While normal people care about the words and the punctuation, computers don't, and nor often do programmers. So another way to look at this objects is to see how many things it contains, and we can do this with the `len()` (length) function:

In [6]:
len(mystring)

68

So `mystring` actually contains 68 things: each letter, space, numerical digit, and punctuation mark, generally called "characters".

We can even look inside our string using "**indexing**" (much more on this both later in this tutorial and in the weeks and months to follow). We index using square brackets `[ ]` so, for example, try this:

In [6]:
mystring[3]

's'

Here, `mystring[3]` gave us one of the *elements* of `mystring`.

Python Strings, unlike `int`s or `float`s, are a type of [*container*](https://en.wikipedia.org/wiki/Container_(abstract_data_type)). Containers are data types that can contain multiple objects. Whereas a variable has a name, like `a`, attached to a single value, like `2`, containers contain multiple values and often (as we will see later) contain variables of different types (`int` and `str` etc). 

In fact, the very reason `mystring` has a  *length*, which we got with the `len()` function, is because it is a container. A `int`, not being a container, doesn't have a length. Let's verify this:

In [7]:
myint = 42
len(myint)

TypeError: object of type 'int' has no len()
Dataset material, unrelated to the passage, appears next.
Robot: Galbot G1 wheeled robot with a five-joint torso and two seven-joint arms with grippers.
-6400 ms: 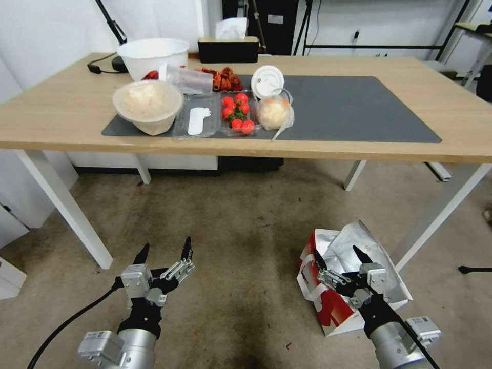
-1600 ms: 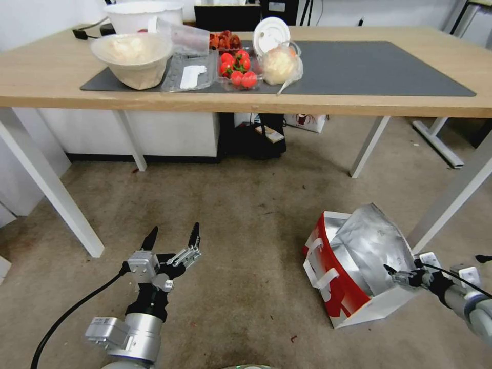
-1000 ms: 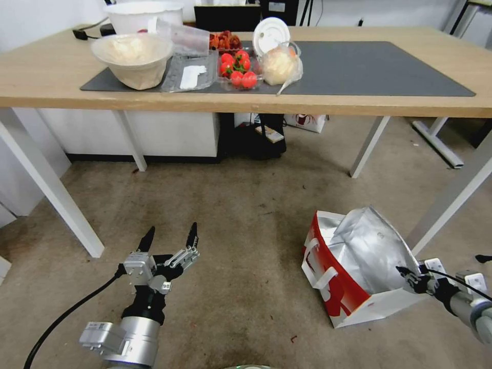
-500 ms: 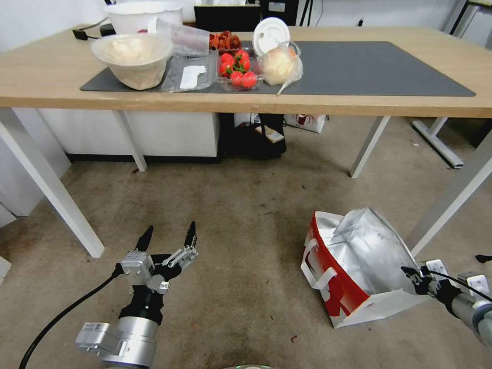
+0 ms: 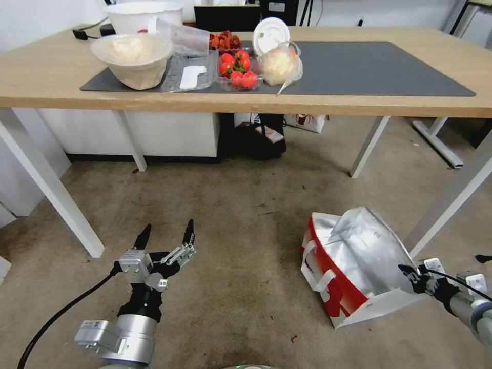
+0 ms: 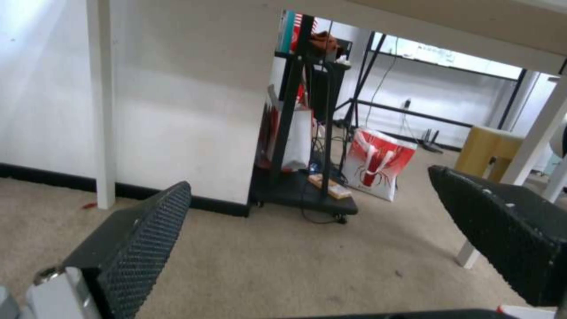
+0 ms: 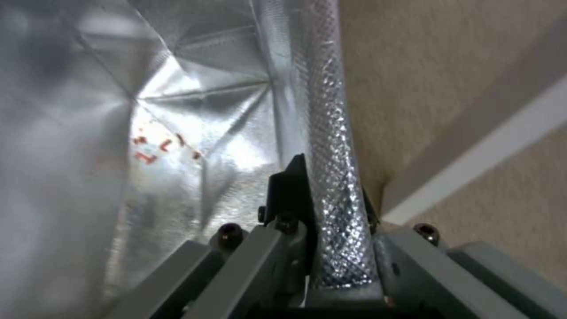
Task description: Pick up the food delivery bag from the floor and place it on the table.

Whoops, we get an error! Because an `int` is always a *single* object, Python sees no need to keep track of its length.

Containers are one of the major ways Python offers to work with data. Later on, we will learn about specialized containers for data science, like (the [Pandas DataFrame](https://pandas.pydata.org/docs/reference/api/pandas.DataFrame.html)). 

First, however, we will learn about the built-in Python containers: *strings*, *lists*, *dictionaries*, *tuples*, and *sets*. Of these, the first 3 are used most often, so we'll focus on those.

#### Simple indexing

As we saw above, a string is a sequence of characters, generally a human-readable chunk of text.

In [9]:
mystring = 'A sequence of characters!'

Because it's a *sequence* (that is, because the characters have an *order*, unlike the letters in a Scrabble bag), we can pluck out individual characters or "elements" by indexing, as we saw briefly above.

In [10]:
mystring[6]

'e'

A single element of a string is still a string:

In [11]:
a_char = mystring[6]
type(a_char)

str

And since it's still a string, it still has a length:

In [12]:
len(a_char)

1

So any string of length > 1 is really a container of other strings of length 1 – how meta!

---

In the cell below, try a `mystring[1]`

' '

Was that what you expected?

---

Indexing in Python is *zero-based*. So what you might expect to be the first element of something is actually the "zeroith" element. The way to think about it is that the "index" is really an *offset* from the beginning of the container, i.e. the first element. So `mystring[1]` is saying "Whatever is 1 element over from the beginning of the string", which is a space (`' '`).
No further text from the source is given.